Gewelddadig gedrag zit in de familie. Zonen van vaders die veroordeeld zijn voor geweldsmisdrijven hebben veel meer kans zelf ook zo’n misdrijf te plegen. Tenzij ze die vader minder zien, bijvoorbeeld door echtscheiding, dan is de kans op crimineel gedrag aanzienlijk lager.
Resultaten van de Transfive studie laten zien dat kinderen van criminele ouders ongeveer twee keer zoveel risico lopen om zelf ook veroordeeld te worden in vergelijking met kinderen van niet-criminele ouders. Wanneer specifiek naar geweldsdelicten wordt gekeken, blijkt dit risico zelfs bijna drie en een half keer zo groot te zijn.
Als gevolg van deze overdracht is criminaliteit ook behoorlijk geconcentreerd binnen families: tien procent van de families is verantwoordelijk voor zeventig procent van alle geweldsdelicten.
Eén van de factoren die de mate van intergenerationele overdracht beïnvloedt is echtscheiding van de ouders. Onderzoek met de Transfive studie heeft namelijk aangetoond dat er alleen een significante intergenerationele overdracht van geweld wordt gevonden als de ouders van het kind getrouwd zijn.

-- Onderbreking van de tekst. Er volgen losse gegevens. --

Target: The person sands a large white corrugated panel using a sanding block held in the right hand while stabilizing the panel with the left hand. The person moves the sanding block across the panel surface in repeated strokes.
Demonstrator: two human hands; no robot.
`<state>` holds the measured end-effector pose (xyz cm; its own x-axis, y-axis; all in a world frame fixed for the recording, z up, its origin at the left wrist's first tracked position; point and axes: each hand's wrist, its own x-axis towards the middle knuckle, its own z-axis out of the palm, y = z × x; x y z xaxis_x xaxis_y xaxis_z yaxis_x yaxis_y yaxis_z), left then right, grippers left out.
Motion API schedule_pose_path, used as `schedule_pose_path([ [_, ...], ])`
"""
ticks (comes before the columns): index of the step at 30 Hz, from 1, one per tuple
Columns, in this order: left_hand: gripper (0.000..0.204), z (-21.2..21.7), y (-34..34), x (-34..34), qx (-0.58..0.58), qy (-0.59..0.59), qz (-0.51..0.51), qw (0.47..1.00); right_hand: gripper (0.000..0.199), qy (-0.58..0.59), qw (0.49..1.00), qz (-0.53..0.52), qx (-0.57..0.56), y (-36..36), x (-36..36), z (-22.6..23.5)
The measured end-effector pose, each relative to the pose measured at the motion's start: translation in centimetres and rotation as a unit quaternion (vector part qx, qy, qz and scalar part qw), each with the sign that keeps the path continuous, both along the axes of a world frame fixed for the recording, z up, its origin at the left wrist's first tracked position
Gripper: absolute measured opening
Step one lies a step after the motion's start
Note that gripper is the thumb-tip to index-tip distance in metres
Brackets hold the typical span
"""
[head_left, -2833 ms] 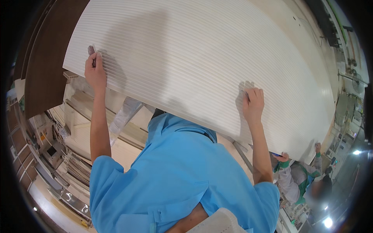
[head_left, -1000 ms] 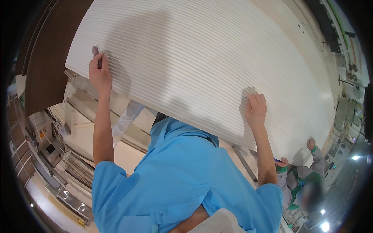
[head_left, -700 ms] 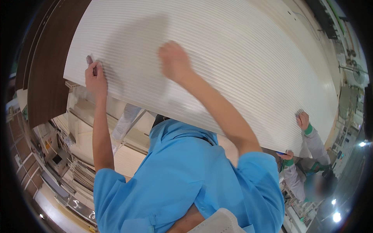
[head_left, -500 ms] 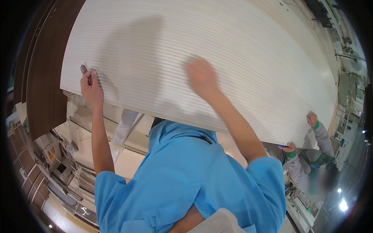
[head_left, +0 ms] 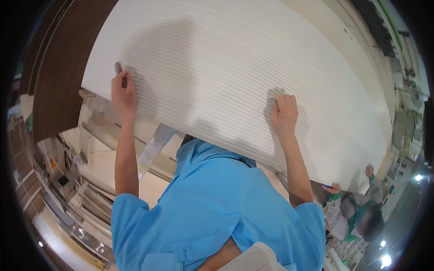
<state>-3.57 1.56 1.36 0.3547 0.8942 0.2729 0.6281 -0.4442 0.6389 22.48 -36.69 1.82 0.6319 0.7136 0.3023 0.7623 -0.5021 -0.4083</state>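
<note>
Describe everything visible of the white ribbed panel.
The white ribbed panel is broad, with fine parallel ridges roughly along its near edge; its material is unclear. It lies beyond the blue shirt, running out past the picture's top, with soft shadows on it. The left hand, gripping a dark brownish piece, and the right hand are over it; contact is hard to tell. A co-worker's hands are at its right end.

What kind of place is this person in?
Probably a workshop or factory: there's a big ridged white panel, a dark brown board to its left, and a co-worker near the panel's lower-right end.
</note>
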Motion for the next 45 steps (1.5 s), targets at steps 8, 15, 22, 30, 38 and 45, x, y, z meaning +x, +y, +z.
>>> schedule_pose_path([
  [8,0.020,-0.4,0.4,-0.2,0.005,0.011,0.028,1.000,0.019,0.025,0.990,0.137,0.008,24.0,-5.2,-1.3],
  [15,0.015,-1.1,0.9,-0.4,0.051,0.017,0.012,0.998,0.018,-0.059,0.975,0.189,0.103,19.4,-3.2,-3.2],
  [22,0.017,-1.3,0.9,-0.5,0.033,0.006,0.007,0.999,0.030,-0.066,0.997,0.003,-0.044,-7.0,1.0,-0.4],
  [30,0.019,-1.3,1.1,-0.8,0.025,0.018,0.003,1.000,0.015,0.016,0.980,0.181,0.079,20.4,-3.7,-2.3],
  [38,0.020,-1.0,0.9,-0.3,0.069,0.051,0.009,0.996,0.025,0.000,0.994,0.106,-0.013,9.4,-2.6,-1.5],
  [45,0.025,0.5,-0.4,0.0,0.004,0.068,0.023,0.997,0.019,0.042,0.999,-0.010,-0.004,-6.5,-0.6,1.2],
])
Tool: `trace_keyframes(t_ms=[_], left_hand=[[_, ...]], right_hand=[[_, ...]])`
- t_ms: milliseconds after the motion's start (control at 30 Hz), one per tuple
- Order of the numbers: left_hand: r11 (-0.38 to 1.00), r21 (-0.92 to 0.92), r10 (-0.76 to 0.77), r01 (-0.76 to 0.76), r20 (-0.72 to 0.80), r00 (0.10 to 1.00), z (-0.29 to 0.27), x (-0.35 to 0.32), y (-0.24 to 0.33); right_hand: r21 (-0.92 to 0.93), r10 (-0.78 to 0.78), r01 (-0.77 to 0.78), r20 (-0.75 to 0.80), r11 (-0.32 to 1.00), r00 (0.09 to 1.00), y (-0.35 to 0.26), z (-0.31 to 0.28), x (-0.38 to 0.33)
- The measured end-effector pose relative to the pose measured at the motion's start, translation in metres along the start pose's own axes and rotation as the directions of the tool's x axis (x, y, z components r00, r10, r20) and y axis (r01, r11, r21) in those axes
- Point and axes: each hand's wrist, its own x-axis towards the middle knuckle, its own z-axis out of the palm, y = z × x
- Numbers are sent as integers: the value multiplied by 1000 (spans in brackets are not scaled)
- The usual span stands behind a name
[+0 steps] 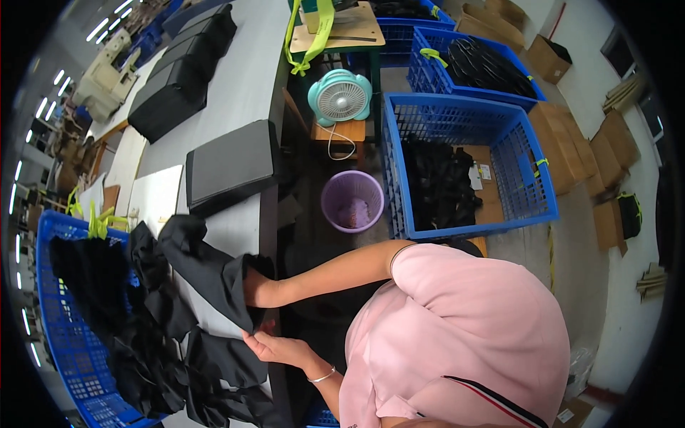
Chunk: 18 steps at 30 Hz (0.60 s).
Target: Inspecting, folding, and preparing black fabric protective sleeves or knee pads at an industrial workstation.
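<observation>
A black cloth cover (207, 267), tube-like and rumpled, lies across the table edge with its open end toward me. My right hand (262, 291) reaches into that opening, so its fingers are hidden inside the cloth. Just below, my left hand (278, 348), a bracelet on its wrist, pinches the rim of the same opening between thumb and fingers. More black cloth pieces (221, 360) lie crumpled on the table beside my left hand. Beyond the hands, a flat black box-shaped piece (232, 165) rests on the table.
Black cloth partly fills a blue crate (68, 349) at the left. Several black box shapes (182, 75) line the table's far end. On the right stand a purple bin (353, 175), a teal fan (341, 98) on a stool, a large blue crate (471, 232) and cardboard boxes (560, 146).
</observation>
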Motion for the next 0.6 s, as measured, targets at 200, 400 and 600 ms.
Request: trace_keyframes(t_ms=[200,400,600], left_hand=[[870,-300,-362,391,149,920,-38,18,-55],[805,-268,-440,530,330,835,-25,18,-106],[783,-124,-534,610,370,760,5,19,-67]], right_hand=[[310,155,-531,735,788,660,-7,-49,5],[-589,-337,393,209,706,918,-22,-15,-33],[-381,-105,227,316,896,943,3,-3,-39]])
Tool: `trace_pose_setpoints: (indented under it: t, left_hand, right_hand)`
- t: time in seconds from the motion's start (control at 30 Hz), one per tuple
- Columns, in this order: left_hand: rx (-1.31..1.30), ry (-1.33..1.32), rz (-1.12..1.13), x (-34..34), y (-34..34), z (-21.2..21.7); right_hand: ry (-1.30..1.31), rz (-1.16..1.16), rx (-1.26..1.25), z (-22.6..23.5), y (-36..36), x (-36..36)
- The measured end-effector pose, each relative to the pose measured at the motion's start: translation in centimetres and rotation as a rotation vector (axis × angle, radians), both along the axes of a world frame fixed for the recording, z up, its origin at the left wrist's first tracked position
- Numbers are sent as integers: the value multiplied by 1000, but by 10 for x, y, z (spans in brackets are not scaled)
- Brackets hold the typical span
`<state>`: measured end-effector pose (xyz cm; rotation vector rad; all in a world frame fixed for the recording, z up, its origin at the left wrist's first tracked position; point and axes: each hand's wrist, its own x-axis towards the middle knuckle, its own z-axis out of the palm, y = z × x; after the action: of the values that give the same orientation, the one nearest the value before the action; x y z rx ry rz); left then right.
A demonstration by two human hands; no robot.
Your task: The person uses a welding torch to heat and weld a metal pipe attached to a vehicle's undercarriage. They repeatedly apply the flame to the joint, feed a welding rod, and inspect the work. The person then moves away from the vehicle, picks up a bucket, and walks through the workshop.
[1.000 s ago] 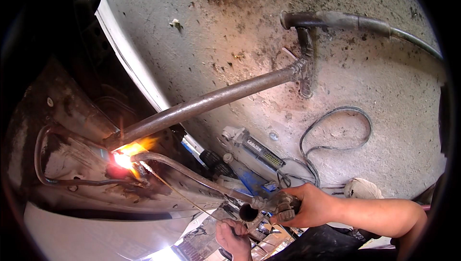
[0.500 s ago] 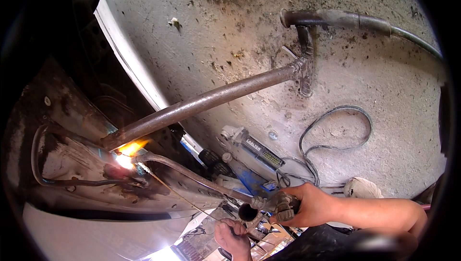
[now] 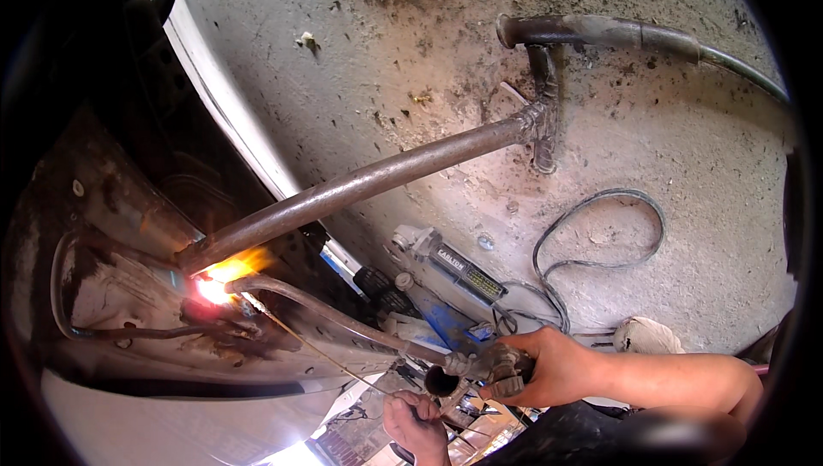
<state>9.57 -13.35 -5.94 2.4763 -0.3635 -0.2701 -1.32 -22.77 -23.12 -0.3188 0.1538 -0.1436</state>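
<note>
In the head view, the right hand (image 3: 557, 367) at the lower right of the frame has its grip closed around the torch (image 3: 480, 365) body, whose thin curved neck runs up and left to a bright orange flame (image 3: 225, 273) at left centre. The left hand (image 3: 416, 419), at the bottom centre, pinches a thin filler rod (image 3: 317, 348) between its fingertips; the rod slants up left toward the flame. The flame plays on the lower end of a rusty pipe (image 3: 369, 185), where it meets the dark metal underbody (image 3: 111, 234) at the left. The pipe rises to the upper right, to a welded joint. On the concrete floor (image 3: 411, 63) a grey cable (image 3: 600, 234) loops at right centre, near a blue jack (image 3: 446, 320).
</note>
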Motion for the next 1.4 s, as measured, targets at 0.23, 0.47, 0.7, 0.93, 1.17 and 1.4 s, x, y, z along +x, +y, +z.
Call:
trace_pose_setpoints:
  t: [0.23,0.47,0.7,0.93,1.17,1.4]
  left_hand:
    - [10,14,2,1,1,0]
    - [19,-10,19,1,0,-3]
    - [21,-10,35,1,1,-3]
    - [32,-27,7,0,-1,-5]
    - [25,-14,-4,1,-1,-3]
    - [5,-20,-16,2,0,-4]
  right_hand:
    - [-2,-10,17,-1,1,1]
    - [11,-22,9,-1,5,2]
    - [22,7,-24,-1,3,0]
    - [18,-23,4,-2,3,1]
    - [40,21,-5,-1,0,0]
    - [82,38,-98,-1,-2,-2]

Ook de militaire dienstplicht blijkt van invloed te zijn op de mate van intergenerationele overdracht. Aangezien de mannen tijdens de dienstplicht tijdelijk uit hun sociaal milieu werden gehaald. Maar ook biologische invloeden kunnen niet worden uitgesloten.
Verder laat de Transfive-studie zien dat de hartslag van het kind eveneens van invloed is op de mate van intergenerationele overdracht. Een lage hartslag is een risicofactor voor crimineel gedrag, wat volgens theorieën komt doordat iemand met een lage hartslag weinig angst kent of vaak op zoek gaat naar vormen van stimulatie.
Organisaties zoals Jeugdzorg kunnen kinderen die bij een voor geweldsdelicten veroordeelde vader in huis wonen, extra aandacht geven zodat er snel ingegrepen kan worden wanneer het kind ook gewelddadig gedrag gaat vertonen.